Ekosistem keuangan berkelanjutan perlu diperkuat dengan dasar infrastruktur yang kuat, mengacu pada elemen-elemen penting seperti taksonomi hijau yang menjadi panduan dalam pengembangan ekosistem yang mendukung salah satunya pembiayaan hijau dan inklusif untuk UMKM di Indonesia. Dari penerapan taksonomi hijau tersebut, dapat dilihat sektor usaha dari UMKM yang mendukung perlindungan hidup dan mitigasi serta adaptasi perubahan iklim.
Di samping itu, dibutuhkan juga regulasi yang mendukung penguatan fintech pendanaan sehingga dapat mendorong keberlanjutan di tingkat akar rumput. Regulasi baru berupa RUU Pengembangan dan Penguatan Sektor Keuangan (RUU P2SK) yang memuat sektor fintech pendanaan menjadi satu bagiannya. Selain itu, regulasi yang diterbitkan Otoritas Jasa Keuangan (OJK) tentang fintech pendanaan juga telah mencakup hal-hal yang dibutuhkan dalam pelaksanaan operasional fintech pendanaan.

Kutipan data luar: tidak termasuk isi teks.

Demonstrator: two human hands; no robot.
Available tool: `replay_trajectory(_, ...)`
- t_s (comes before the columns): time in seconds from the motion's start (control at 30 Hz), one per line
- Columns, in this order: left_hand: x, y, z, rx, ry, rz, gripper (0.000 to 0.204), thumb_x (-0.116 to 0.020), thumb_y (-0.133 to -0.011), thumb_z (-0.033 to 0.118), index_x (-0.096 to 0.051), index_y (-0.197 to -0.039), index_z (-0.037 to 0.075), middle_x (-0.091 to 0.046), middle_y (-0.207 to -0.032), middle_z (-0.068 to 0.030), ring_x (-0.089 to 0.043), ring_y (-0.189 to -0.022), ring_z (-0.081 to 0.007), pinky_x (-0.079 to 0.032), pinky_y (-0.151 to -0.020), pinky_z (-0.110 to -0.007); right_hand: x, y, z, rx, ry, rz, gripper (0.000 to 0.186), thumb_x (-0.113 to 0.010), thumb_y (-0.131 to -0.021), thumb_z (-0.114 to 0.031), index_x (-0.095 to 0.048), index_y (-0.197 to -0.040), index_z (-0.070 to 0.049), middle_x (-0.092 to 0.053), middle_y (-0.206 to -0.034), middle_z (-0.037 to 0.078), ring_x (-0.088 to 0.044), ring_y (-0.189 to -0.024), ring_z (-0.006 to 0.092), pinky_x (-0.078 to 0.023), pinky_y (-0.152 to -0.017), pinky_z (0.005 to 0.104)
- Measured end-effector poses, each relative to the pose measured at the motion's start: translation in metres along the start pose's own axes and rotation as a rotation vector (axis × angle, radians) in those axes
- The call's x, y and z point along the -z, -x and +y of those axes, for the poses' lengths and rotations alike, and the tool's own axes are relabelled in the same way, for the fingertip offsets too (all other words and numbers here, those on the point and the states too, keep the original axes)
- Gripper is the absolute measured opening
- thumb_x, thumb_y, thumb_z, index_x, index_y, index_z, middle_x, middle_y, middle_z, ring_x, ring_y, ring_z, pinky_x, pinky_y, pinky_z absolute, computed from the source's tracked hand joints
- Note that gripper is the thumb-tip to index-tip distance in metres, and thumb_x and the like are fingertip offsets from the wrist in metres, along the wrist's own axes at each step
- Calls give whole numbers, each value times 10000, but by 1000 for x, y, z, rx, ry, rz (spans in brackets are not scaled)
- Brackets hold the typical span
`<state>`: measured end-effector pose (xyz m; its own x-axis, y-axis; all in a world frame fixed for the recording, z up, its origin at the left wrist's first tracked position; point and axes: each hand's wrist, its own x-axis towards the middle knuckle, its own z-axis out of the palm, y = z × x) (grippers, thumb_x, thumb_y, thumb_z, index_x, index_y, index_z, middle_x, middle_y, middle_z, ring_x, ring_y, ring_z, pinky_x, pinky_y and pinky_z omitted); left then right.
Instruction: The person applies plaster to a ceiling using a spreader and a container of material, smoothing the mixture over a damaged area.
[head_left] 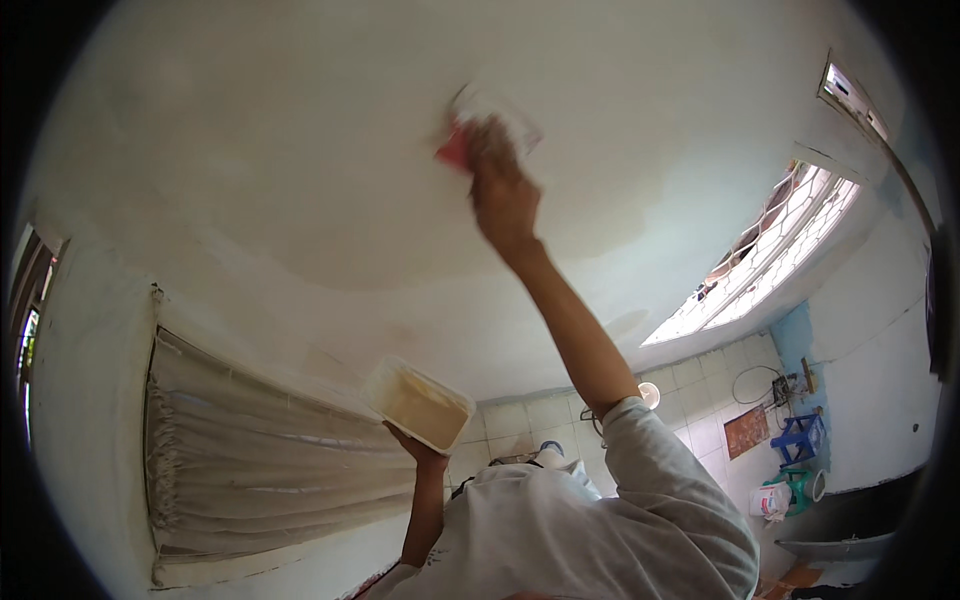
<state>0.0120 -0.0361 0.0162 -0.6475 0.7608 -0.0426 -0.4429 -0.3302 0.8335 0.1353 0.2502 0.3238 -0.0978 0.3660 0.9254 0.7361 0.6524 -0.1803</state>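
Observation:
My right hand (500, 190) is raised against the off-white plastered surface (300, 150), closed on a red spreading tool (452, 148) with a paler part above it; both tool and fingers are smeared by motion. Low at centre, my left hand (425, 445) holds a rectangular translucent plastic tub (420, 405) from underneath, with beige paste inside.
A beige curtain (280, 440) hangs at left. At right are a barred window (750, 260) and long dark rod (905, 190). The tiled floor (710, 375) below holds a blue stool (798, 435), green stool (800, 490), white bucket (770, 500) and cables (750, 370).

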Motion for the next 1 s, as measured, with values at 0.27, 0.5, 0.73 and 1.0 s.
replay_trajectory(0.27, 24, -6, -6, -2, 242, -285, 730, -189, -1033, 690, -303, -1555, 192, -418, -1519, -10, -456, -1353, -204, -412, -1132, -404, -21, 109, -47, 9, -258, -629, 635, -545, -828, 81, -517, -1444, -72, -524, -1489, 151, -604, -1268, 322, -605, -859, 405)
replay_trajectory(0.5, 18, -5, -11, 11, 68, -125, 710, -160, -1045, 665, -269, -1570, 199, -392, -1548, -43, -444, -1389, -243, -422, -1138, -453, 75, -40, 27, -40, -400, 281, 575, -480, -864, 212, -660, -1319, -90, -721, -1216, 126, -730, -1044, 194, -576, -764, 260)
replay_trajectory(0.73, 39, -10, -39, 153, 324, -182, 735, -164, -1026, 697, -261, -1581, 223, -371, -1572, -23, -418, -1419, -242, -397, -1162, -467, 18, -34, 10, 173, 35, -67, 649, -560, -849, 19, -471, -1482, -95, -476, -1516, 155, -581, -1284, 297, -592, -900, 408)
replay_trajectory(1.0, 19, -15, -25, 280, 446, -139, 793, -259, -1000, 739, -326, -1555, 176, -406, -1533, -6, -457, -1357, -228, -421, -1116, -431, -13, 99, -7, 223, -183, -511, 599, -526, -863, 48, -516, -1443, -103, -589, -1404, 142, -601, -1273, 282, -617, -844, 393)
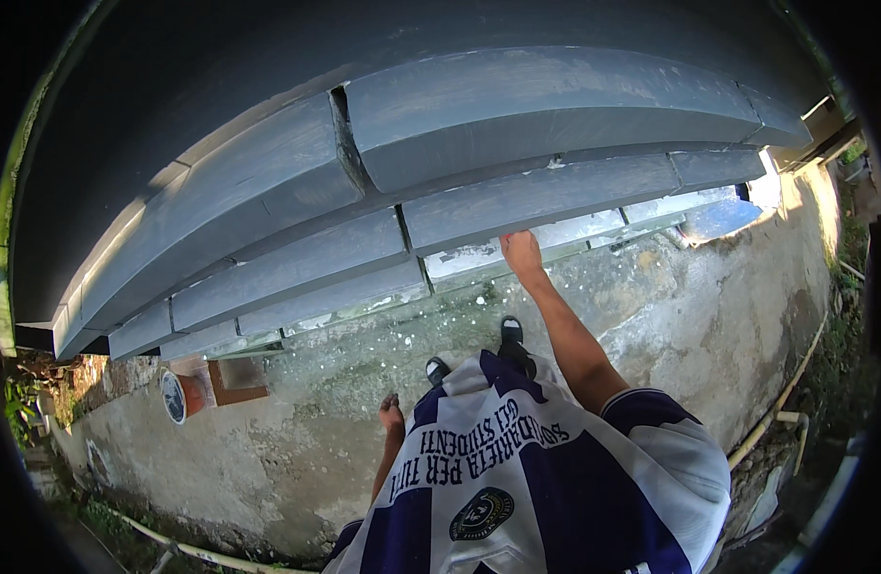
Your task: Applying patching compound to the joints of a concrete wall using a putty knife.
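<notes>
My right hand (523,251) is closed on a small red object, mostly hidden by my fingers, at the front edge of the middle grey ledge (546,196). Just behind it is a lower band with patchy white and grey coating (574,228). Above runs another long grey ledge (546,81), split by narrow vertical gaps. My left hand (391,411) hangs low beside my striped shirt, fingers loosely bent and apart, holding nothing that I can see.
A bucket (180,396) sits at the left by a brown board (238,381) on the stained concrete floor (651,316), which has white specks. My sandalled feet (510,330) are below the ledges. Pipes (775,411) and plants (850,239) line the right edge.
</notes>
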Action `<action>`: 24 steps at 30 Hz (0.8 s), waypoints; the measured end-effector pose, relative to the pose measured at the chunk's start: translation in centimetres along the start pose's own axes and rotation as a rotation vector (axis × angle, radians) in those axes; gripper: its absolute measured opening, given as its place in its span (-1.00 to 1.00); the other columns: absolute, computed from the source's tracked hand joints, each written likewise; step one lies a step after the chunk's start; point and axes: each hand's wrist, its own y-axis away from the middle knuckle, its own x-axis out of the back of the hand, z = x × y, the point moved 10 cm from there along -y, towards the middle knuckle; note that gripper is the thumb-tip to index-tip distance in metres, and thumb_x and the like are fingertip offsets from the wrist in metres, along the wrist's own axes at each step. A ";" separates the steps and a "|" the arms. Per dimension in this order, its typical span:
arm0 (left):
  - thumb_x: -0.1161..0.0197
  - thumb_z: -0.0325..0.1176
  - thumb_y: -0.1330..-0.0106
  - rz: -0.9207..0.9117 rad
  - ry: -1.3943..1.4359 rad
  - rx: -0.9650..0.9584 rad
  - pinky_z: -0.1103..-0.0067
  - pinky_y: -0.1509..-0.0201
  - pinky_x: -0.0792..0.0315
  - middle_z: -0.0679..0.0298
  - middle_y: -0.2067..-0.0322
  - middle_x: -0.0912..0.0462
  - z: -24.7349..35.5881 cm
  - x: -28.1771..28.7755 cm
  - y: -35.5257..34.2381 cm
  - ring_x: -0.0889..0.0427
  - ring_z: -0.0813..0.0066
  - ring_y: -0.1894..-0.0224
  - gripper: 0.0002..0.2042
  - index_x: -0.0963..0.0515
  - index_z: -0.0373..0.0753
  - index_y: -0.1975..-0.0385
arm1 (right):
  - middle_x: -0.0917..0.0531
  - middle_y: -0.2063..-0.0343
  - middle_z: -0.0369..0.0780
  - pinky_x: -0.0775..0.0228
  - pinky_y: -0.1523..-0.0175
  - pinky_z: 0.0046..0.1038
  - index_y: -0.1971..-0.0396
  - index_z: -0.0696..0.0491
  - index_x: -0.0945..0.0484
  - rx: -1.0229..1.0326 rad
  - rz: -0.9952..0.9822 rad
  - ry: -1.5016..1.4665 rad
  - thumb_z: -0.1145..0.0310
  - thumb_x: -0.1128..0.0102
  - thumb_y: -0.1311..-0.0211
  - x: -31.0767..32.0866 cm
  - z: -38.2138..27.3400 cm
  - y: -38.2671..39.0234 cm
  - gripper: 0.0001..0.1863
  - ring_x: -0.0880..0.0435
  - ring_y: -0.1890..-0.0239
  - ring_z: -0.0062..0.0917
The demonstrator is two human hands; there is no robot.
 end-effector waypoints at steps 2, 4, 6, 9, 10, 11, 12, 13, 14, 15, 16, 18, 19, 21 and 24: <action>-0.14 -0.54 -0.15 -0.017 0.027 -0.001 0.61 0.06 -0.38 0.15 0.25 -0.58 0.4 -0.7 0.0 -0.53 0.47 0.19 -0.78 -0.47 -0.43 0.19 | -0.54 0.52 0.10 -0.41 0.31 -0.14 0.45 0.25 -0.49 0.125 -0.022 0.039 0.30 -0.08 -0.06 -2.5 -5.2 1.8 -0.74 -0.53 0.44 -0.01; -0.14 -0.53 -0.16 -0.054 0.014 -0.011 0.60 0.03 -0.38 0.14 0.23 -0.57 1.1 -1.6 -0.1 -0.53 0.45 0.16 -0.77 -0.46 -0.44 0.19 | -0.54 0.55 0.10 -0.42 0.33 -0.16 0.48 0.24 -0.49 0.252 -0.021 -0.004 0.31 -0.07 -0.08 -5.3 -9.7 3.3 -0.75 -0.53 0.48 -0.02; -0.13 -0.54 -0.16 -0.075 -0.054 -0.041 0.60 0.03 -0.38 0.14 0.23 -0.57 0.7 -1.4 -0.9 -0.53 0.45 0.17 -0.77 -0.46 -0.44 0.19 | -0.54 0.58 0.08 -0.43 0.33 -0.19 0.52 0.23 -0.50 0.283 -0.047 -0.075 0.33 -0.06 -0.09 -6.5 -12.8 4.3 -0.77 -0.53 0.50 -0.04; -0.12 -0.54 -0.16 -0.101 -0.099 -0.055 0.60 0.02 -0.38 0.15 0.23 -0.57 0.7 -1.7 -0.3 -0.53 0.47 0.17 -0.78 -0.46 -0.44 0.19 | -0.56 0.68 -0.04 -0.46 0.43 -0.36 0.59 0.23 -0.50 0.240 -0.047 -0.379 0.36 -0.08 -0.11 -5.5 -13.4 4.6 -0.77 -0.59 0.59 -0.24; -0.12 -0.55 -0.16 -0.110 -0.089 -0.046 0.61 0.02 -0.38 0.15 0.23 -0.57 0.7 -1.8 -0.2 -0.53 0.48 0.18 -0.78 -0.46 -0.45 0.19 | -0.57 0.72 -0.10 -0.44 0.49 -0.43 0.62 0.22 -0.50 0.026 -0.056 -0.579 0.36 -0.10 -0.11 -6.0 -9.7 4.2 -0.76 -0.60 0.63 -0.35; -0.12 -0.55 -0.16 -0.116 -0.089 -0.045 0.61 0.02 -0.38 0.15 0.23 -0.57 0.8 -2.1 -0.3 -0.53 0.48 0.18 -0.78 -0.46 -0.45 0.19 | -0.57 0.75 -0.16 -0.42 0.54 -0.51 0.65 0.22 -0.50 -0.192 -0.064 -0.774 0.36 -0.12 -0.11 -6.6 -5.8 4.3 -0.75 -0.61 0.68 -0.46; -0.13 -0.55 -0.15 -0.115 -0.068 -0.048 0.61 0.03 -0.38 0.15 0.24 -0.57 0.3 -1.6 -0.7 -0.53 0.48 0.18 -0.78 -0.46 -0.45 0.19 | -0.57 0.76 -0.19 -0.40 0.57 -0.54 0.65 0.22 -0.50 -0.196 0.007 -0.757 0.35 -0.13 -0.11 -5.3 -3.2 4.1 -0.74 -0.60 0.69 -0.53; -0.14 -0.56 -0.14 -0.108 -0.039 -0.052 0.62 0.04 -0.38 0.16 0.24 -0.57 -0.2 -1.0 -1.0 -0.53 0.48 0.18 -0.78 -0.46 -0.45 0.19 | -0.57 0.77 -0.21 -0.39 0.59 -0.56 0.66 0.22 -0.50 -0.191 0.071 -0.738 0.33 -0.15 -0.11 -3.7 -0.8 3.8 -0.73 -0.60 0.70 -0.60; -0.14 -0.56 -0.14 -0.099 -0.031 -0.047 0.62 0.04 -0.38 0.16 0.24 -0.57 -0.6 -0.3 -1.1 -0.53 0.48 0.18 -0.78 -0.46 -0.45 0.19 | -0.57 0.77 -0.19 -0.40 0.59 -0.53 0.67 0.21 -0.50 -0.179 0.120 -0.646 0.34 -0.13 -0.11 -1.8 0.9 3.5 -0.72 -0.60 0.71 -0.55; -0.15 -0.57 -0.13 -0.098 -0.019 -0.035 0.63 0.05 -0.39 0.16 0.25 -0.57 -1.0 0.3 -1.1 -0.53 0.49 0.19 -0.77 -0.46 -0.44 0.19 | -0.57 0.78 -0.16 -0.40 0.59 -0.51 0.68 0.21 -0.50 -0.171 0.170 -0.553 0.34 -0.12 -0.12 0.4 2.5 3.2 -0.72 -0.60 0.72 -0.49; -0.15 -0.57 -0.13 -0.098 -0.006 -0.022 0.63 0.06 -0.39 0.17 0.26 -0.57 -1.5 0.8 -1.1 -0.53 0.49 0.19 -0.77 -0.46 -0.44 0.20 | -0.57 0.74 -0.11 -0.42 0.55 -0.45 0.66 0.22 -0.50 -0.141 0.178 -0.339 0.35 -0.10 -0.12 2.4 3.8 2.6 -0.73 -0.61 0.68 -0.41; -0.15 -0.57 -0.13 -0.081 -0.013 0.025 0.63 0.06 -0.39 0.17 0.26 -0.57 -2.3 1.1 -0.7 -0.53 0.49 0.19 -0.77 -0.46 -0.44 0.19 | -0.57 0.70 -0.06 -0.44 0.51 -0.40 0.64 0.22 -0.50 -0.114 0.190 -0.118 0.37 -0.08 -0.13 4.0 5.2 1.8 -0.74 -0.62 0.64 -0.33; -0.15 -0.57 -0.13 -0.060 -0.020 0.066 0.63 0.06 -0.39 0.16 0.26 -0.57 -2.9 1.6 -0.7 -0.53 0.48 0.19 -0.77 -0.46 -0.44 0.19 | -0.56 0.61 -0.03 -0.44 0.45 -0.34 0.57 0.22 -0.50 -0.038 0.214 -0.036 0.37 -0.05 -0.13 4.3 4.6 1.5 -0.78 -0.58 0.57 -0.21; -0.13 -0.55 -0.15 -0.080 -0.036 0.059 0.65 0.07 -0.39 0.15 0.24 -0.57 -3.5 2.0 -0.3 -0.54 0.48 0.19 -0.76 -0.45 -0.44 0.16 | -0.54 0.44 0.01 -0.45 0.35 -0.26 0.43 0.21 -0.49 0.054 0.123 0.102 0.39 -0.01 -0.13 2.4 2.7 1.5 -0.82 -0.55 0.44 -0.08; -0.13 -0.51 -0.17 -0.163 0.005 0.030 0.64 0.07 -0.38 0.16 0.22 -0.58 -4.2 1.7 -0.2 -0.54 0.50 0.19 -0.73 -0.44 -0.44 0.13 | -0.52 0.33 0.00 -0.46 0.27 -0.27 0.35 0.20 -0.47 0.216 -0.079 0.245 0.38 0.00 -0.13 -4.3 -4.4 3.3 -0.81 -0.57 0.34 -0.13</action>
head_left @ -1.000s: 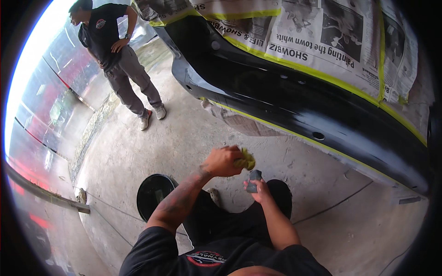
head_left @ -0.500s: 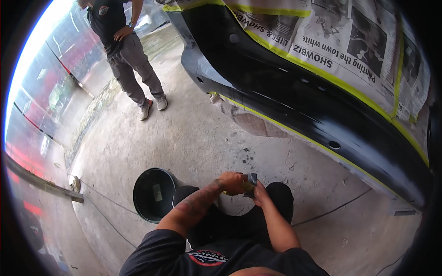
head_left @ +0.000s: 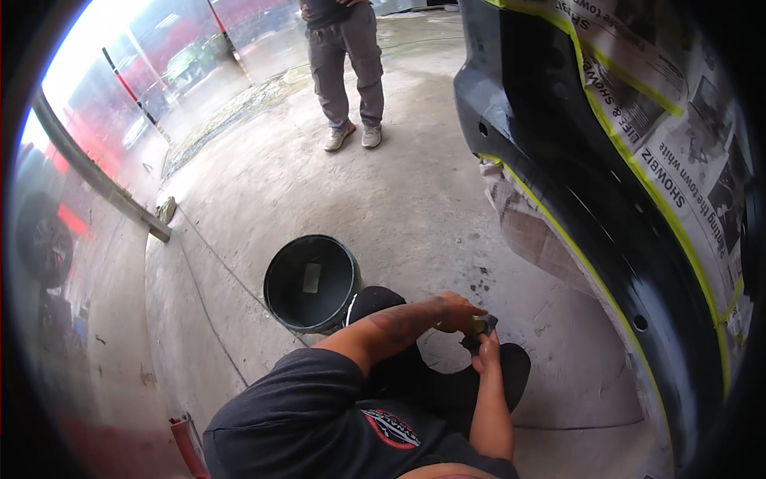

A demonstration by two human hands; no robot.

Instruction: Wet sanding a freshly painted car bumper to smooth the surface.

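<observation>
- Two hands meet low in the view: the left hand comes across from the left, its fingers curled together, seemingly on a yellow-green cloth.
- The right hand reaches up from below, fingers and thumb clamped on a dark grey sheet.
- The cloth shows under the left fingertips, against the sheet, whose upper corner juts out above the right fingers.
- A black bucket stands left of the hands; a black panel lies well apart to the right.
- The left hand covers part of the cloth; where cloth ends and sheet begins is hard to make out.
- The top edge cuts off a standing co-worker at the chest.
</observation>
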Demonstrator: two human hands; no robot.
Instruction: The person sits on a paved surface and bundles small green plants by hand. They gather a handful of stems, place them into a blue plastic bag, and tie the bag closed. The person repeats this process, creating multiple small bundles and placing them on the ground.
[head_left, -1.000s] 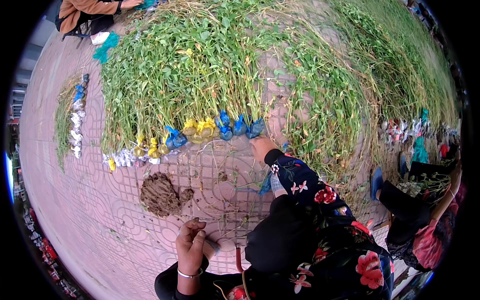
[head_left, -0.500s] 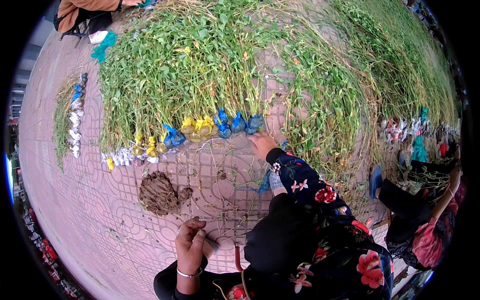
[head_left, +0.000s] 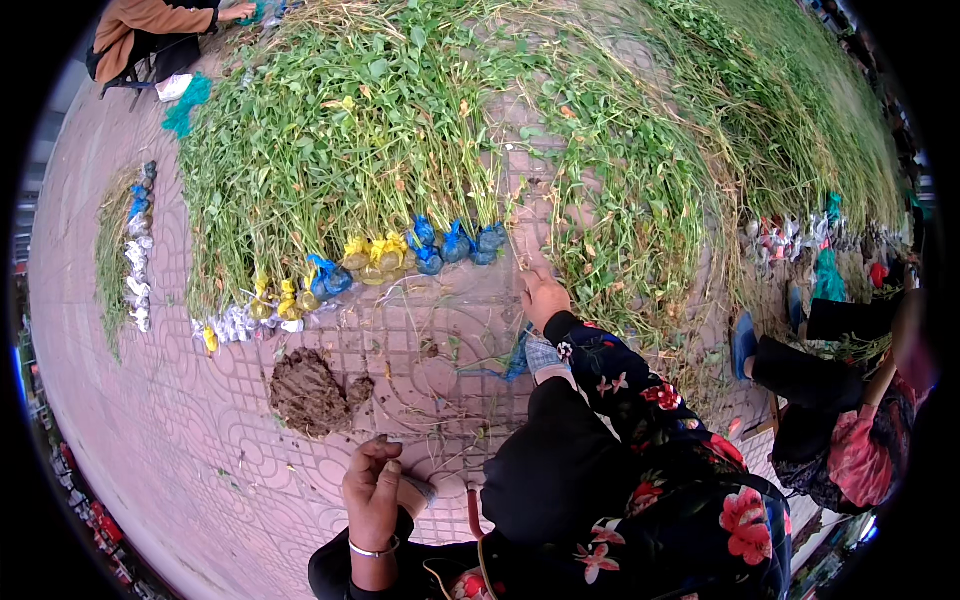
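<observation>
My right hand (head_left: 545, 298) reaches forward to the left edge of a loose heap of green leafy plants (head_left: 620, 220). Its fingers are stretched out near thin stems; whether they touch one I cannot tell. Left of it, bundled plants (head_left: 330, 140) lie side by side, their root ends wrapped in blue bags (head_left: 455, 243), yellow bags (head_left: 386, 256) and white bags (head_left: 240, 322). My left hand (head_left: 372, 495), with a bangle at the wrist, hovers over my lap, fingers loosely bent, thumb apart, nothing visible in it. A mound of brown mud (head_left: 308, 392) lies on the paving in front of it.
Blue netting (head_left: 517, 355) lies by my foot. A short row of wrapped plants (head_left: 137, 255) lies far left. A person in a brown jacket (head_left: 150, 30) sits at the far left; another person (head_left: 850, 430) sits at right beside more plants (head_left: 790, 130) and bagged roots.
My right hand has moved from beside the rightmost blue bag to the edge of the loose plants. The view has shifted slightly; my left hand stays nearly as it was.
</observation>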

Kemudian, pengembangan infrastruktur juga sangat krusial dalam pembentukan ekosistem keuangan berkelanjutan. Infrastruktur dalam hal jaringan internet hingga ke seluruh wilayah Indonesia perlu diperkuat dan dapat mendorong digitalisasi. Dengan jaringan yang lebih menyeluruh, hingga ke pelosok daerah Indonesia, diharapkan bisa memudahkan akses masyarakat kepada layanan fintech pendanaan.
Dibutuhkan insentif
Sebagai sebuah konsep yang masih berkembang, keuangan berkelanjutan tentu masih menghadapi banyak tantangan. Maka dari itu, diperlukan adanya insentif dari pemerintah untuk memperbesar porsi keuangan berkelanjutan ini termasuk bagi pengembangan UMKM. Sejauh ini, pemerintah sudah cukup banyak memberikan insentif bagi UMKM melalui perbankan terutama untuk pemulihan ekonomi pascapandemi. Namun, dibutuhkan juga insentif bagi ekosistem termasuk upaya mendorong fintech pendanaan agar dapat mendorong UMKM yang mendukung upaya berkelanjutan.
Insentif bagi pelaku fintech pendanaan juga dapat diberikan dalam bentuk stimulasi perpajakan, penjaminan kredit hingga dukungan kemitraan sehingga biaya operasional semakin murah, dengan tujuan melayani masyarakat UMKM di daerah tertinggal, terdepan dan terluar.
Tujuan pemberian insentif ini tentu peningkatan inklusi keuangan berkelanjutan di Tanah Air. Harapannya, selain pendanaan lebih banyak dari fintech pendanaan juga sektor UMKM yang berkelanjutan juga tumbuh berdaya saing.